School districts that offered less in-person instruction last year saw fewer students pass end-of-year standardized tests, a new academic study of student performance in 12 states has found.
Pass rates declined across the board compared to prior years, but “these declines were larger in districts with less in-person instruction,” conclude researchers from Brown University, M.I.T., and the University of Nebraska at Lincoln.
During the 2020-21 school year, passing rates in math declined by 14.2 percentage points on average, and passing rates in English Language Arts declined by 6.3 percentage points on average, in the 12 studied states (which included Massachusetts, but not New Hampshire).
However, “offering full in-person instruction rather than fully hybrid or virtual instruction reduces test score losses in math by 10.1 percentage points (on the base of 14.2 percentage points). In ELA, the loss is reduced in fully in-person settings by 3.2 percentage points.”
Moreover, academic losses in English Language Arts were more pronounced in districts with larger populations of minority students.
“Specifically, among districts with a larger share of Black and Hispanic students, districts with less in-person schooling saw a greater decline in ELA test scores than those with more in-person schooling. Although the impact of schooling mode on ELA is fairly small for districts which are majority white, it is large for those districts with a majority of students of color.
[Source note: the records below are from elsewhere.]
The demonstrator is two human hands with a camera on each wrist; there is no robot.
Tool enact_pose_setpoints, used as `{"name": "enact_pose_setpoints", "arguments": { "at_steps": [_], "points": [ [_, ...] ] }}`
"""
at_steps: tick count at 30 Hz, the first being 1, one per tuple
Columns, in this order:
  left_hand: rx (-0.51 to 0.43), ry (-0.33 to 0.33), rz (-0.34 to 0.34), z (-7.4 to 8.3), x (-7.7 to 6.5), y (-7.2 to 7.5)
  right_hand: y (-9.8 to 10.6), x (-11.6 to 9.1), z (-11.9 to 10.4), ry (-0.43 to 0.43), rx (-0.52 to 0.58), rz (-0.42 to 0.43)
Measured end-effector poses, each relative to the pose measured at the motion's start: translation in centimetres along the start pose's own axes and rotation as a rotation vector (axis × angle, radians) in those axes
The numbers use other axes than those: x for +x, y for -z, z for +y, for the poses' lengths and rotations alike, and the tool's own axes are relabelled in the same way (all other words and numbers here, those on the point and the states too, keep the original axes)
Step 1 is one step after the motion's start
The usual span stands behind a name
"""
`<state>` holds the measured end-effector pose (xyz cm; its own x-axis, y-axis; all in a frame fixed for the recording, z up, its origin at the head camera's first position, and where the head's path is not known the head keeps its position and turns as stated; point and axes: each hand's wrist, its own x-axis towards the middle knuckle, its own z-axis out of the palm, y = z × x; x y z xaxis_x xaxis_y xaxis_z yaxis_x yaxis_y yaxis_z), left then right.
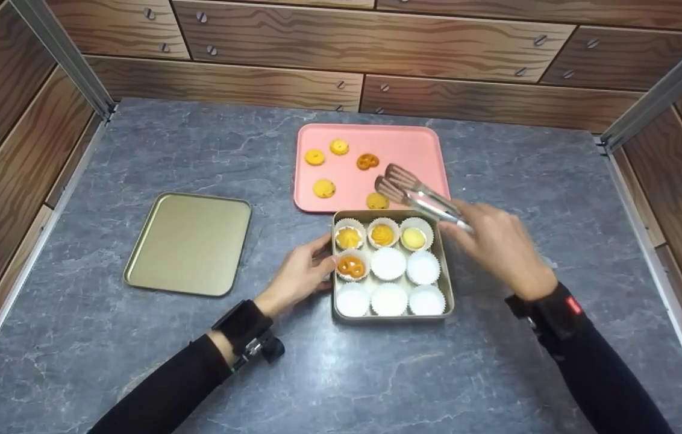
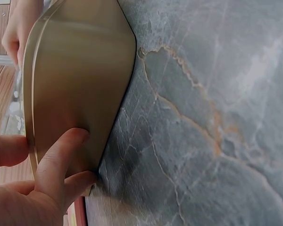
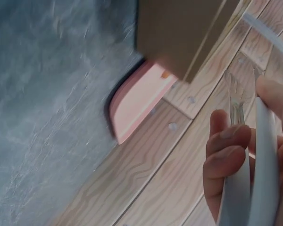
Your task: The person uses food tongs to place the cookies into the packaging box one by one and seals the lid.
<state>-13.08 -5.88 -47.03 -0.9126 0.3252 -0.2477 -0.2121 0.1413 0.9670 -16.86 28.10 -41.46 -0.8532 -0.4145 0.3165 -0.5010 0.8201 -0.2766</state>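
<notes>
My left hand (image 1: 300, 272) pinches the left wall of a square gold tin (image 1: 450, 283), with the thumb at the rim and fingertips against the outer side (image 2: 85, 70). White paper cups fill the tin. Three in the back row hold yellow cookies, and the left cup of the middle row holds a pretzel (image 1: 351, 266); the other cups show white insides. In my right hand (image 1: 500, 244) are metal tongs (image 1: 431, 202), gripped along both arms, their slotted ends apart. These ends hang over the pink tray's front, close to a round cookie (image 1: 377, 201).
The pink tray (image 1: 413, 141) lies behind the tin, bearing several cookies and a pretzel (image 1: 367, 161). To the left, a flat gold lid (image 1: 189, 244) lies on the grey marbled tabletop (image 1: 329, 386). Wood-patterned panels (image 1: 293, 36) enclose the back and both sides.
</notes>
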Motion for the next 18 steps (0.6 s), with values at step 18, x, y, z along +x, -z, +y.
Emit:
{"name": "enact_pose_setpoints", "arguments": {
  "at_steps": [18],
  "points": [
    [0.000,-0.005,-0.003,0.1,0.0,0.0,-2.6,6.1,2.2,-0.118,-0.142,-0.101]
  ]
}}
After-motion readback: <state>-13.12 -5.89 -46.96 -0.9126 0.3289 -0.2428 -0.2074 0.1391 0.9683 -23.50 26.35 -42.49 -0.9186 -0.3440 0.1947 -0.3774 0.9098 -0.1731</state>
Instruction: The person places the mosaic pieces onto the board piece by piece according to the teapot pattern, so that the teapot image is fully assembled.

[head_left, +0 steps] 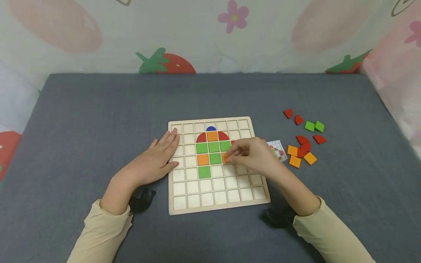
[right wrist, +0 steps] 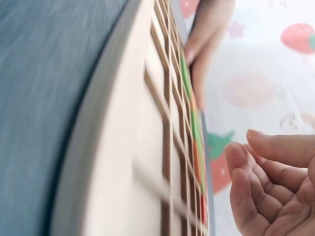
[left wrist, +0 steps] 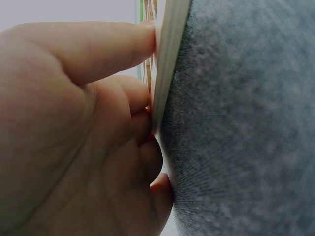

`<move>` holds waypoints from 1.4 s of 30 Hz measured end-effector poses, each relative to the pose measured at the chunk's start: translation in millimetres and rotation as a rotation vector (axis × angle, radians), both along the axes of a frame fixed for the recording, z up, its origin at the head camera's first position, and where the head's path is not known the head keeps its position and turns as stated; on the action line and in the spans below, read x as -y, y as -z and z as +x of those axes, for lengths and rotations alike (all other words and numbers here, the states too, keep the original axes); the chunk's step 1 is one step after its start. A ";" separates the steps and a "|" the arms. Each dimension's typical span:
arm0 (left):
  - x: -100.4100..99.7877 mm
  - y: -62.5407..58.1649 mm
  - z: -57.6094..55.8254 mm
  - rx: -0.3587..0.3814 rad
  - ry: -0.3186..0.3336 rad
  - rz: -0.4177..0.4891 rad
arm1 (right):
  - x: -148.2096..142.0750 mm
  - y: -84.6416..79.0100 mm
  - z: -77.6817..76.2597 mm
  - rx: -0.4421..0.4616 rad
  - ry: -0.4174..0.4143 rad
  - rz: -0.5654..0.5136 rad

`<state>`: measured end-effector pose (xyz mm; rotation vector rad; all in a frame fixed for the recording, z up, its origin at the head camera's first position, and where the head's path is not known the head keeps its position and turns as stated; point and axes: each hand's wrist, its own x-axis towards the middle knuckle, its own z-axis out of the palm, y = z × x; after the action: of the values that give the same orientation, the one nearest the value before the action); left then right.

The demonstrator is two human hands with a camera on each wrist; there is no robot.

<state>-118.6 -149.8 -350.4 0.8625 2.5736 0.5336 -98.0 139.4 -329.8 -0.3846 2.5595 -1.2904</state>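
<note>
A wooden grid board lies on the grey cloth. Green squares, orange squares, red quarter-rounds and a blue half-round fill some of its cells. My left hand rests with straight fingers on the board's left edge; in the left wrist view its thumb touches the rim. Over the right part of the pattern hovers my right hand, fingers bent, partly covering an orange square. In the right wrist view no piece shows between its thumb and fingertips.
A printed pattern card lies right of the board, partly behind my right hand. Beyond it are loose red pieces, orange squares and green squares. Dark wrist devices sit under both wrists. A printed curtain hangs behind the table.
</note>
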 end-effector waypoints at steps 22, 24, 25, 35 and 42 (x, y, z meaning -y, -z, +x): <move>4.0 -0.2 1.5 0.004 0.014 0.010 | -107.1 -24.8 -1.6 0.023 0.160 0.163; 4.0 -0.4 1.9 0.007 0.011 0.009 | -112.4 -24.2 -2.1 0.037 0.153 0.186; 4.1 -0.5 2.1 0.008 0.010 0.008 | -115.0 -23.7 -2.6 0.043 0.147 0.205; 3.8 0.4 3.2 0.001 0.005 0.001 | -132.8 -18.0 -6.4 0.091 0.154 0.333; 3.3 1.8 3.3 -0.006 0.001 -0.001 | -137.3 -10.7 -10.1 0.133 0.140 0.383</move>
<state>-115.3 -153.1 -352.2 0.8657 2.5784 0.5306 -108.1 276.6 -319.0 -0.0431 2.6734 -0.8026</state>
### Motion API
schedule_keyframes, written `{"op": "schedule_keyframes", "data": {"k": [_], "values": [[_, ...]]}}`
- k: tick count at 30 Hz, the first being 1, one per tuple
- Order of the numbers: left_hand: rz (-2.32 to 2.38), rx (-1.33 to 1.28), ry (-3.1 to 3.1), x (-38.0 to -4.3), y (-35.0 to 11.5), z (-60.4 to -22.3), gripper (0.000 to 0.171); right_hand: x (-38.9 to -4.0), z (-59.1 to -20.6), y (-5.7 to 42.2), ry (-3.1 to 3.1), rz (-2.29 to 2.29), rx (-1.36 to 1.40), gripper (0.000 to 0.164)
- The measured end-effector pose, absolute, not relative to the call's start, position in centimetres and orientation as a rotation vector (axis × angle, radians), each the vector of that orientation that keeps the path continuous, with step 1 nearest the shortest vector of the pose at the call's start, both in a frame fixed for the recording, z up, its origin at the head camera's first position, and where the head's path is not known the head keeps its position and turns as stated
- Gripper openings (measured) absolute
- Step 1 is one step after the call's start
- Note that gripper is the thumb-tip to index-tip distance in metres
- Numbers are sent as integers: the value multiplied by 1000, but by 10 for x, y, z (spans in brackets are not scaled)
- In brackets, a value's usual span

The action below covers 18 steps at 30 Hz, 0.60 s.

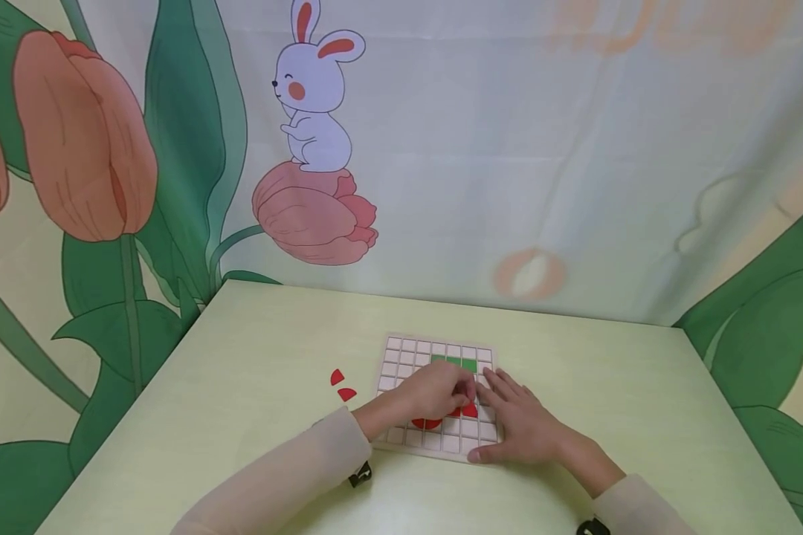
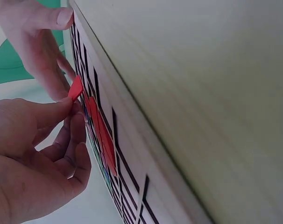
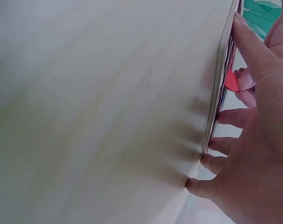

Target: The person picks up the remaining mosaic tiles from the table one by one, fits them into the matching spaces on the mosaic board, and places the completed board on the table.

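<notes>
While the bench [image 1: 274, 334] supports a gridded board [image 1: 406, 357], the right hand [image 1: 520, 422] rests with fingers spread along the board's right edge and the left hand [image 1: 435, 390] pinches a red piece [image 2: 76, 88] over the grid near that edge.

Left hand [image 1: 435, 390] pinches a red piece [image 2: 76, 87] at the gridded board [image 1: 404, 369]; right hand [image 1: 518, 416] touches the board's edge. Red shapes [image 1: 427, 424] and a green strip [image 1: 469, 365] lie on it, two red wedges [image 1: 337, 377] left of it.
</notes>
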State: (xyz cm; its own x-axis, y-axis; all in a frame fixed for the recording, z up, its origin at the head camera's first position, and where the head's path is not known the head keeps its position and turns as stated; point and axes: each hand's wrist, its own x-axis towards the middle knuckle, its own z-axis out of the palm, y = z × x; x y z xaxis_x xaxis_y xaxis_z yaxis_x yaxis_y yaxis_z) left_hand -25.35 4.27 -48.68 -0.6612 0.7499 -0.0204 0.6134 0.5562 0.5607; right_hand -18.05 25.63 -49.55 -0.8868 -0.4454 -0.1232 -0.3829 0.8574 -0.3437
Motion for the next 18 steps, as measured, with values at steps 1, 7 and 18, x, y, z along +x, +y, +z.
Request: {"op": "schedule_keyframes", "data": {"k": [1, 7, 18], "values": [[751, 1144, 2540, -253, 43, -487, 10, -180, -495, 256, 2834, -465, -637, 120], [691, 1169, 2544, -253, 42, -485, 10, -181, -495, 257, 2837, -454, -638, 120], [665, 1150, 2567, -250, 44, -483, 10, -181, -499, 258, 2836, -474, -650, 121]]}}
Meanwhile, the impact of access to in-person learning had a similar effect on math scores for all districts, regardless of their racial composition.”
The results support the conclusion that in-person instruction produces larger learning gains, on average, than hybrid and remote instruction, the authors write.
“…our analyses demonstrate that virtual or distanced schooling modes cannot support student learning in the same way as in-person schooling. As such, educational impacts of schooling mode on students’ learning outcomes should be a critical factor in policy responses to future pandemics or other large-scale schooling disruptions,” they conclude.
The authors are Emily Oster and Clare Halloran of Brown University, James Okun of M.I.T., and Rebecca jack of the University of Nebraska at Lincoln.
The study is not the first to find that remote and hybrid instruction produced large drops in academic performance.
One from the Netherlands in April found that “students made little or no progress while learning from home.”
A meta-analysis this fall of 11 studies of COVID-related school closures on student performance found “a negative effect of school closures on student achievement, specifically in younger students and students from families with low socioeconomic status.”
These findings suggest that school closures probably were a significant factor in the drop in student test scores in New Hampshire last year. New Hampshire scores in math and reading dropped by percentages similar to those in other states.